## EXERCISE AIM
Each line of the data below from the one holding "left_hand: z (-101" to the one holding "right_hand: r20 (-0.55", inclusive, is to be reproduced exactly; no other line belongs in the answer.

Content starts

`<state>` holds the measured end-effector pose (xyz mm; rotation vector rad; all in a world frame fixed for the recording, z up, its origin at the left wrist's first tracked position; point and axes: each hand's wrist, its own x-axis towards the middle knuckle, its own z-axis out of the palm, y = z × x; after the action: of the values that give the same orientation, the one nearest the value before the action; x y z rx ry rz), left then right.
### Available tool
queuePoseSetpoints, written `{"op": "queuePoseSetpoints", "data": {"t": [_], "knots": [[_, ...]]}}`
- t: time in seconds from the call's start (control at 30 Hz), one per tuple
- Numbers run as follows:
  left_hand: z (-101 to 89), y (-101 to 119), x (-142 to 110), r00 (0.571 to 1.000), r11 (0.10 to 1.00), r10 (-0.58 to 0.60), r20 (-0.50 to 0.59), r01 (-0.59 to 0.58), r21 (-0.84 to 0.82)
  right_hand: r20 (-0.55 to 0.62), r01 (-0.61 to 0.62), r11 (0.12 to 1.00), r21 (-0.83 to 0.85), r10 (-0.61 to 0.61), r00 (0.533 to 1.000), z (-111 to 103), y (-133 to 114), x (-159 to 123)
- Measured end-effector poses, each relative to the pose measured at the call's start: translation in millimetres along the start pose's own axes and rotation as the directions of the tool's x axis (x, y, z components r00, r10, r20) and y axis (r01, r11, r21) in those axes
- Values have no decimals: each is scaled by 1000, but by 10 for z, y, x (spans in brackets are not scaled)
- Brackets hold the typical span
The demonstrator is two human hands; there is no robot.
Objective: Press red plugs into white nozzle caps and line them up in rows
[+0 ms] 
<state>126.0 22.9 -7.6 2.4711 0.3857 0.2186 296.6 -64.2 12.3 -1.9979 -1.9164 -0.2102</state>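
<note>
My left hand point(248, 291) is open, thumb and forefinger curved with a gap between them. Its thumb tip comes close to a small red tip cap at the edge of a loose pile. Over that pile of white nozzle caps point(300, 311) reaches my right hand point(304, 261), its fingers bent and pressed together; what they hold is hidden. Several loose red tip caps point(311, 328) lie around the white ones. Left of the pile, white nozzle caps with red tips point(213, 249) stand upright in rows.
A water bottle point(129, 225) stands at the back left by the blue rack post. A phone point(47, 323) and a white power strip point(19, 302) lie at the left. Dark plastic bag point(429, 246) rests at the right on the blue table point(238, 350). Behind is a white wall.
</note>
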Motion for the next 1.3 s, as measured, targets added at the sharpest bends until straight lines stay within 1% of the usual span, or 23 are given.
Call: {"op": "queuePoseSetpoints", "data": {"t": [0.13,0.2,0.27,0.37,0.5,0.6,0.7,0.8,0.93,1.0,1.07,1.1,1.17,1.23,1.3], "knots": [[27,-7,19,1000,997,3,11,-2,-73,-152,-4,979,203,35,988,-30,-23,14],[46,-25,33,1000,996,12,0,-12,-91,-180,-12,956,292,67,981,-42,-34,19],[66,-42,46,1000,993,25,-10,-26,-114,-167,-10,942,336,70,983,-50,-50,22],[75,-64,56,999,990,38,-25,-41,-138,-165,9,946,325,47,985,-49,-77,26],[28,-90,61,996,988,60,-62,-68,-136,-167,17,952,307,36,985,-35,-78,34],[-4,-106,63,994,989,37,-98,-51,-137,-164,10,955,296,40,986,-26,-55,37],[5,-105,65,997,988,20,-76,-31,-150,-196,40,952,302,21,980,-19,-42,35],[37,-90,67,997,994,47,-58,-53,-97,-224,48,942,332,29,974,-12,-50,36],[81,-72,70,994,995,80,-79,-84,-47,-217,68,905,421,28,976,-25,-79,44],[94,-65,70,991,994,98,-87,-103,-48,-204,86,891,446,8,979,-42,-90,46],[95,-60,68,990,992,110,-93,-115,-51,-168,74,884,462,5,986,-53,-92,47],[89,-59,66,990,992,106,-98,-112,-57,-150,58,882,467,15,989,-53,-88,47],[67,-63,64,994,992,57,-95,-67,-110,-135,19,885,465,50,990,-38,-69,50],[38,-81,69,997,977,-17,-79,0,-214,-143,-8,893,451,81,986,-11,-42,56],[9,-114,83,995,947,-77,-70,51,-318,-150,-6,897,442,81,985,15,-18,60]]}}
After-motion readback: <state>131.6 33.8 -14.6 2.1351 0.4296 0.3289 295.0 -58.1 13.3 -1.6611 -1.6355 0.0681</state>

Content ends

## RESPONSE
  left_hand: z (-101 to 89), y (-101 to 119), x (-142 to 110), r00 (0.571 to 1.000), r11 (0.10 to 1.00), r10 (-0.58 to 0.60), r20 (-0.50 to 0.59), r01 (-0.59 to 0.58), r21 (-0.84 to 0.82)
  right_hand: r20 (-0.55 to 0.62), r01 (-0.61 to 0.62), r11 (0.12 to 1.00), r21 (-0.83 to 0.85), r10 (-0.61 to 0.61), r00 (0.533 to 1.000), z (-111 to 103), y (-133 to 114), x (-159 to 123)

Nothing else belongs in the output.